Task brief
Each line below that carries the string "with" must appear in the answer.

----- Collected material

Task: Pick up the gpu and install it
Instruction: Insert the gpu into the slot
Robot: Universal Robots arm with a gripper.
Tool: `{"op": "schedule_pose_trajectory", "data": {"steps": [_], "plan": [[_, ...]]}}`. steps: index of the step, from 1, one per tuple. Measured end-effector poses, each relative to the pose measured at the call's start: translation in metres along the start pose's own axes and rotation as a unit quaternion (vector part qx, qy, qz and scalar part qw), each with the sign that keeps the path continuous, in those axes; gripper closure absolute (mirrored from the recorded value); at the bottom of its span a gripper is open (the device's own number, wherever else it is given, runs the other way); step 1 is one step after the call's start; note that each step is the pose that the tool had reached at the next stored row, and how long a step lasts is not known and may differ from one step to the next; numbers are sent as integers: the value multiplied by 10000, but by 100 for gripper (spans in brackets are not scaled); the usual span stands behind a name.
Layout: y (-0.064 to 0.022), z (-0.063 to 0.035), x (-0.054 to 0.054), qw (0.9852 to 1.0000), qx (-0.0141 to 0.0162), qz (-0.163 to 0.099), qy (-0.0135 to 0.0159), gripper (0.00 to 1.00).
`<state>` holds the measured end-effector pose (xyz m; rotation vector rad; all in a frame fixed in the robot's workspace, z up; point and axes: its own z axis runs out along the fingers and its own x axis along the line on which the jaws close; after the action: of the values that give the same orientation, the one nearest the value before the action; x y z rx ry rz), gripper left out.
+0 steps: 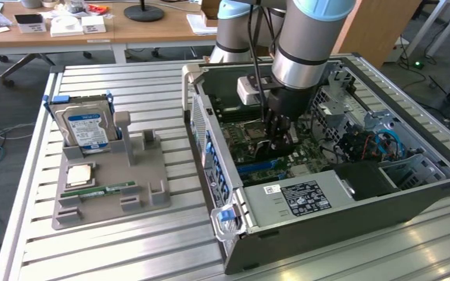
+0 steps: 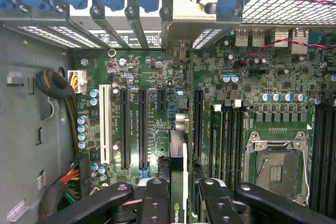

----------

Answer
Robot: Universal Robots arm with a gripper.
Tool: `{"op": "schedule_pose_trajectory", "data": {"steps": [_], "plan": [[_, ...]]}}`. steps: index of the step, from 1, one per tuple. Measured end-effector poses, each relative to the pose measured at the call's start: translation in metres along the start pose's own axes and rotation as a unit quaternion (vector part qx, qy, qz and scalar part qw), each with the sign that keeps the path continuous, in those axes; gripper closure absolute (mirrored from the recorded value); at the bottom of its span a gripper is open (the device's own number, wherever else it is given, runs the other way); step 1 is one step after the call's start; note that each step is the pose that the tool had reached at the next stored row, and how long a step lasts is not known and may differ from one step to the next; numbers are sent as integers: the value multiplied by 10000, but by 100 for gripper (spans in brackets are not scaled); the usual span stands behind a name.

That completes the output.